Have you read Frances Burney, she was a big influence on Austen.

prendrelemick
07-16-2010, 06:03 AM
Old Fogeys are very underrated.



But our time will come.

mal4mac
07-16-2010, 06:33 AM
"A dull old fellow; a person behind the times, over-conservative, or slow;" - en.wiktionary.org/wiki/fogey

"Appreciates Austen and Eliot" would be my definition of "not dull" and "not slow". Date wise, obviously, these authors are behind the times, and you could make good arguments for them being a tad over-conservative, at least by modern standards. So, all in all, you're a bit of an old fogey, the good bit :)

L.M. The Third
07-18-2010, 11:24 PM
It means you have exquisite taste in novelists! Quite naturally, since they are among my own favorite novelists. I'm a teen and I've read all of Austen's novels. And I'm currently obsessed with the magnificence that is Middlemarch. (As well as having almost sobbed reading The Mill On the Floss.)

MaineTim
07-19-2010, 12:49 PM
Get with the times and pick up some Brown and Meyers.

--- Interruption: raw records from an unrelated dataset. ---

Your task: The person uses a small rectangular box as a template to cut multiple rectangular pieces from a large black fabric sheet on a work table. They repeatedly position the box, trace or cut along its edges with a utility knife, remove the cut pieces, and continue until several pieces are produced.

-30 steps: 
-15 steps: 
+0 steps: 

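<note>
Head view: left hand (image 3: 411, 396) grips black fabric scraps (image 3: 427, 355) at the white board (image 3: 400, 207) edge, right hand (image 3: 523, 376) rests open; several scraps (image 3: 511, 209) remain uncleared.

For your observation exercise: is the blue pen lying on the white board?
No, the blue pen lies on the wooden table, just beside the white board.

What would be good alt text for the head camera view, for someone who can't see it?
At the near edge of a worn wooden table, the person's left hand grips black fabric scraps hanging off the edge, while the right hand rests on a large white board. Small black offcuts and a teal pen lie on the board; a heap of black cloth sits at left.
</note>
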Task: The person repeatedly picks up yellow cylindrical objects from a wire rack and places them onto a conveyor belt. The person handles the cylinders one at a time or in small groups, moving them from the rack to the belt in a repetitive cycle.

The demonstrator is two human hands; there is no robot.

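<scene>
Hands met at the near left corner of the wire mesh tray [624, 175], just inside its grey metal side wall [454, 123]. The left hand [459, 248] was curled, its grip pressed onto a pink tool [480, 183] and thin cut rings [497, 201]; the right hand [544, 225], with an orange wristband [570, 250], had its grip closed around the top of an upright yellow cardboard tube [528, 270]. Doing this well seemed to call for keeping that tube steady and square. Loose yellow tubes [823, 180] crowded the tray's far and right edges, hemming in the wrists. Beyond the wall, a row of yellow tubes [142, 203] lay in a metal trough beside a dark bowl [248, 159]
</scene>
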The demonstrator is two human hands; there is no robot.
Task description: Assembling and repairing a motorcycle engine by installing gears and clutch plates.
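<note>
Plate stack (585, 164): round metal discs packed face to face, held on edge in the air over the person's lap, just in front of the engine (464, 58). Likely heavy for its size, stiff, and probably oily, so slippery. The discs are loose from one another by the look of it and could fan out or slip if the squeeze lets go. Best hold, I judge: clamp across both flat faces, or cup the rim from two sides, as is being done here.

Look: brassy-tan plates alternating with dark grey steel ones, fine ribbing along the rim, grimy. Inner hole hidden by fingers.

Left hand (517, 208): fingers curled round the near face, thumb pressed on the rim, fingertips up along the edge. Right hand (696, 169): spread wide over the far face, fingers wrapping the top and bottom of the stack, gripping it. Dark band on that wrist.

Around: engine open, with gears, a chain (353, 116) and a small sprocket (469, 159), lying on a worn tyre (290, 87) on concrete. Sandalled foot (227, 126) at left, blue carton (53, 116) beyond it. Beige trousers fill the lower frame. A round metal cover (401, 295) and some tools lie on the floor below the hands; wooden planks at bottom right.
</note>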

Is that some kind of high-priced ice cream or something?

To answer the OP:

Yes, yes it does. Embrace it, and try not to break a hip. :yesnod:

dafydd manton
07-19-2010, 12:55 PM
Old Fogey-dom is not when you are walking up the stairs and you stop to ask yourself what you were going up for. It is when you stop to ask yourself, then realise that you've forgotten whether you were going up or down. To combat this phenomonen, make sure that you have copies of Austen and Eliot on all floors in the house. Incidentally, weren't Brown and Meyers the first men to fly the Atlantic, in the 1920s, thus making them Old Fogies too?

simply_chaotic
07-22-2010, 02:27 AM
If you are then i am too, darling. Considering my limited experiences with newer books, older classics are a thousand times better in my opinion.